In an online session held as part of Buildings Week, construction collaboration consultant Richard Venerus explained the industry is currently experiencing a time of volatility, uncertainty, complexity and ambiguity.

“This is what we have right now,” he said. “It has thrown everyone for a loop. What do we do in these times? How do we not just survive but thrive?”

He believes that changing how the industry thinks about project delivery could be revolutionary.

“There is a need to move away from the hostile contracting environment that characterizes many construction projects to a system focused on collaboration and problem solving,” he said, noting there is a massive amount of research that shows the success of more collaborative approaches. “You get better project outcomes and a better human experience.”

He explained that collaborative contracting includes any method where individuals commit to build and rely on relationships of trust, work together while seeking mutual gain for all parties and avoiding adversarial relationships. 

He highlighted Integrated Project Delivery (IPD), which began in the U.S. in the mid-2000s but has since started to cause a buzz in Canada.

“Everybody signs the same contract,” said Venerus. “This provides so much clarity. Everybody has visibility into it. The guess work about the relationships is gone.”

George Jergeas, a professor at the University of Calgary’s Schulich school of Engineering and an expert on construction productivity, explained his methodology for improving outcomes for any project.

“We develop a common vision, a project charter. We have a goal statement, common risk, timely dispute resolution.

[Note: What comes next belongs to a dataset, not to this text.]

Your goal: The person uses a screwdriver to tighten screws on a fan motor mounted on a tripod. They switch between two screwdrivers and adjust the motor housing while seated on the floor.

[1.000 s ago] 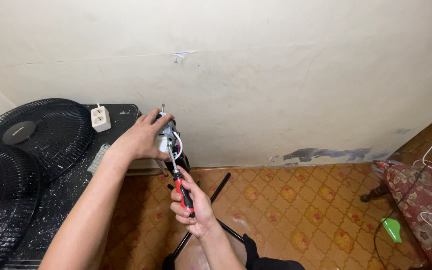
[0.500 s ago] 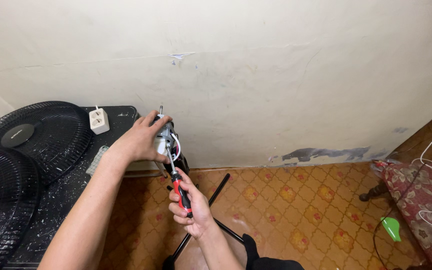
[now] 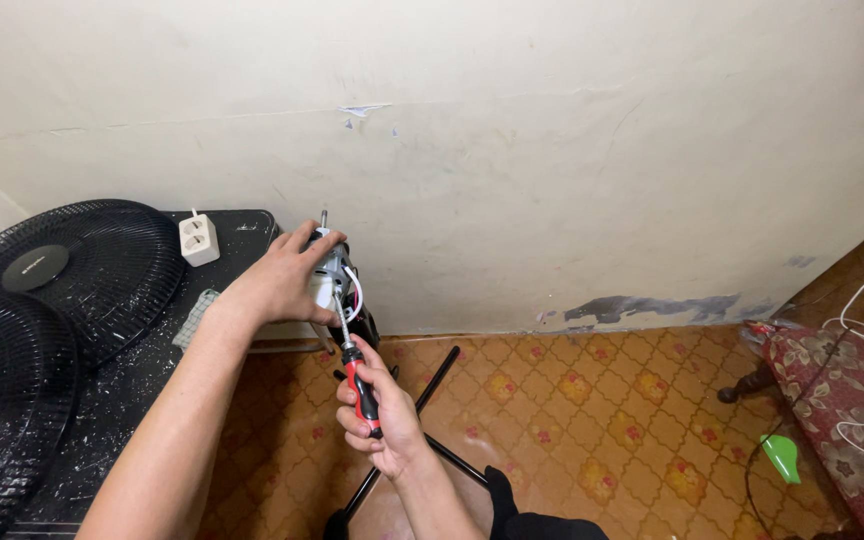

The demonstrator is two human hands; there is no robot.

Regardless of what delivery system you pick, this methodology can work.”

He explained the industry must work to reverse the trend of having winners and losers on projects and instead think about ways to make it successful for everyone.

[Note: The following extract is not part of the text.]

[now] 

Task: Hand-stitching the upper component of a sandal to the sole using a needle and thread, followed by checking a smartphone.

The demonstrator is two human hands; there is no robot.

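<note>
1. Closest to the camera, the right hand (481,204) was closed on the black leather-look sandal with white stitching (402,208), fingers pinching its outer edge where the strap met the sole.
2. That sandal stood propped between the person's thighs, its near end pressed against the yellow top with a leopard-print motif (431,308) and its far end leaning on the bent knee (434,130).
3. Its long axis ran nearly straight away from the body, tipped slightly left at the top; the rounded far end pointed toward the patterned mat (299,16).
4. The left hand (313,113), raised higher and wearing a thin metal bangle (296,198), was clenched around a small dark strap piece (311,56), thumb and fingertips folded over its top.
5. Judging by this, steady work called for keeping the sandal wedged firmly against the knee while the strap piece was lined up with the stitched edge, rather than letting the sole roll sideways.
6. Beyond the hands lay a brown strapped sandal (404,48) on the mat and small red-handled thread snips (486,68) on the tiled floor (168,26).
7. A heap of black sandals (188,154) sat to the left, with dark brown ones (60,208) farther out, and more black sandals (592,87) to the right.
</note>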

One of first steps is a basic one.

“Read and understand your contract,” said Jergeas. “Lots of miscommunications could be removed by just understanding what you committed to.”

Then the team must create a charter where they agree to a set of behaviours.

Another key to success is trusting each other enough to disclose problems and resolve them immediately and without emotion.

“If you have an issue, raise it please, because when the problems are small the team can resolve them,” he said. “If not what will happen is they won’t disappear. They grow bigger and become a huge dispute for lawyers and mediators.”

Jergeas also advocates for what he calls “health checks.”

These are questionnaires that project participants fill out regularly during the project to diagnose problems regarding communication, technical requirements, stakeholders, trust and more. 

“You can do things differently,” said Jergeas. “Accept and manage the risks that are rightfully yours. Allocate risk to the party most capable of controlling it and compensate risk appropriately.”

Jergeas said he has shared his methodology on projects with Alberta Transportation, the City of Calgary, City of Edmonton, Husky Energy, Suncor, Trans Mountain, TC Energy, ConocoPhilps, Enbridge, CNRL, Calgary Health Region, Winnipeg Airport Authority and more.